Il primo impatto è un pezzo con cui Ghostpoet piazza un parlato da Faithless loquace su un suono disimpegnato e dal timbro indie rock, guidato da un giro interessante e ruffiano di basso e batteria.
Il tempo dei pezzi scorre rapido, sempre in rincorsa, e ci pensa la voce a rallentare il tutto.
Questo particolare connubio/contrasto viene riempito da impercettibili basi, che giacciono lontane sullo sfondo, mentre in primo piano insistono dei riff semplici e decisi.

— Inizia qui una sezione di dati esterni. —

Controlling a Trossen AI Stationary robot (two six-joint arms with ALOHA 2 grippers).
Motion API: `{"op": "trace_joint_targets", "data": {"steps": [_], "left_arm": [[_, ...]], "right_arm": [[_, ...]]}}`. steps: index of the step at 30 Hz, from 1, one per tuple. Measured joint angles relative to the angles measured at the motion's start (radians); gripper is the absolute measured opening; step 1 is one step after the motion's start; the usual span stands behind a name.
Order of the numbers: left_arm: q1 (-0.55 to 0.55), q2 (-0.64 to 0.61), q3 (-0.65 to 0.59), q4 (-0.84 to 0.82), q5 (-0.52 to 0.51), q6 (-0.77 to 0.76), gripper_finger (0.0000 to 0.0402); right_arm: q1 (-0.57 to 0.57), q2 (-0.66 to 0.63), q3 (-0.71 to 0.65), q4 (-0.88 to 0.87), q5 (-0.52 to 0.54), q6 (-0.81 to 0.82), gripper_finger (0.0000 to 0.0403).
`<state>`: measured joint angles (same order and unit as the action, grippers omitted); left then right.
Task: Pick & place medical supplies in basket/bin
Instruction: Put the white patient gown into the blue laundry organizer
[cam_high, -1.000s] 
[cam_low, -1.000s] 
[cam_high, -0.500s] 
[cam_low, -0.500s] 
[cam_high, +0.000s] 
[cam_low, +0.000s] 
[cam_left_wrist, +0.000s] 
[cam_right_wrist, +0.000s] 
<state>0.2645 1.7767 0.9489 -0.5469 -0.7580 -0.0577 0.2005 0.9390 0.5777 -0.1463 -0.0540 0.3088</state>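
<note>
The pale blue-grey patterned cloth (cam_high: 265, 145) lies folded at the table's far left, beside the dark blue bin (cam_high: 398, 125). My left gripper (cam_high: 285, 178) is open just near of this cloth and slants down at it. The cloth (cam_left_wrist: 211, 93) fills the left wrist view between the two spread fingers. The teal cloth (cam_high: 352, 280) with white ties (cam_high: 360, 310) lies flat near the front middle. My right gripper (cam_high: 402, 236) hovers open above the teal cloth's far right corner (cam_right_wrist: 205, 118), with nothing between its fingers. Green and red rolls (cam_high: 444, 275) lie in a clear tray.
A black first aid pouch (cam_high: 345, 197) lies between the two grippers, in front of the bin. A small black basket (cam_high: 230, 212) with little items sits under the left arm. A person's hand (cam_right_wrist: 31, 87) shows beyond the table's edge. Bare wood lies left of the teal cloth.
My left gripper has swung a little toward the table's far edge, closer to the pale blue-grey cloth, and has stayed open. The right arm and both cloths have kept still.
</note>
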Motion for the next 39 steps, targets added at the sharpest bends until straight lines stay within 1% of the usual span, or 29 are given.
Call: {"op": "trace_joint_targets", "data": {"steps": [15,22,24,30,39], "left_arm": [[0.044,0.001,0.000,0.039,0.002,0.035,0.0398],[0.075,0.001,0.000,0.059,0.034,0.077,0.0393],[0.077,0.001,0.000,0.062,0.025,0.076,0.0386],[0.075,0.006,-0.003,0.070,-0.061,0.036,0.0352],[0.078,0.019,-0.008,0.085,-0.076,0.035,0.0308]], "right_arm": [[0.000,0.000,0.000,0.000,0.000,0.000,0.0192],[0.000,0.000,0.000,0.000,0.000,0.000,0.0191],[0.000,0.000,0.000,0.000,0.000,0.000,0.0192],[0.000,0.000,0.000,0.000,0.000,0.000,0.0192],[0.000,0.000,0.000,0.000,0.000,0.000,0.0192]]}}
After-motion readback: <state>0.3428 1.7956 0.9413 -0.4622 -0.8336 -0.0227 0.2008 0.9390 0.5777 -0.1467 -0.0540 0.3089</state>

Quando entrano in gioco le tastiere, le sonorità di Ghostpoet prendono la via della più canonica musica black contemporanea, corredati dalla seconda voce femminile che porta un’aria smaccatamente trip hop. Il synth si insinua pesante, la batteria svanisce e il piglio diventa più trendy, ma così facendo si perdono per strada i contrasti. Rimane giusto la chitarra, blanda nella struttura ma decisa nel timbro.

Ghostpoet raggiunge vette di cupezza ansiogena quando la batteria prende dei tempi anomali e inizia ad andarsene per conto proprio. Le combinazioni iniziano pian piano ad esaurirsi, attingendo al più classico repertorio di elettronica mischiata ad hip hop agitato da balera, diventa tutto un one-two one-two dalle tinte cupe e ispirate.

I toni sono smorzati e la parte vocale assume una posizione assolutamente centrale, senza però sfruttare appieno la diversificazione di queste voci. La peculiarità di Ghostpoet si fa nuovamente degna di note quando rientrano le chitarre a ribaltare gli equilibri e ad alzare i toni. Ci si prende pure qualche riverbero, quasi da surf rock di altri decenni, prima di ‘Sloth trot‘, morbida ma decisa, lunghissima in chiusura.

È il momento in cui Ghostpoet spara le cartucce migliori, spaziando e mescolando senza risparmiarsi nulla: violini distorti, pezzi a tutto basso, chitarre ruggenti a volumi carichi, quasi da blando headbanging, chitarre spianate e ruvide fino alla chiusura del set con ‘Freakshow‘. L’encore invece regala un paio di pezzi guidati dalle tastiere e dai bassi sintetici, con sprazzi di chitarra solo nel finale. Le combinazioni di Ghostpoet sono azzardate e accattivanti, rendono bene dal vivo, la struttura rischia di diventare “molle” quando si percorrono generi convenzionali, ma quando l’estro prende il sopravvento non ci sono critiche che possano essere mosse.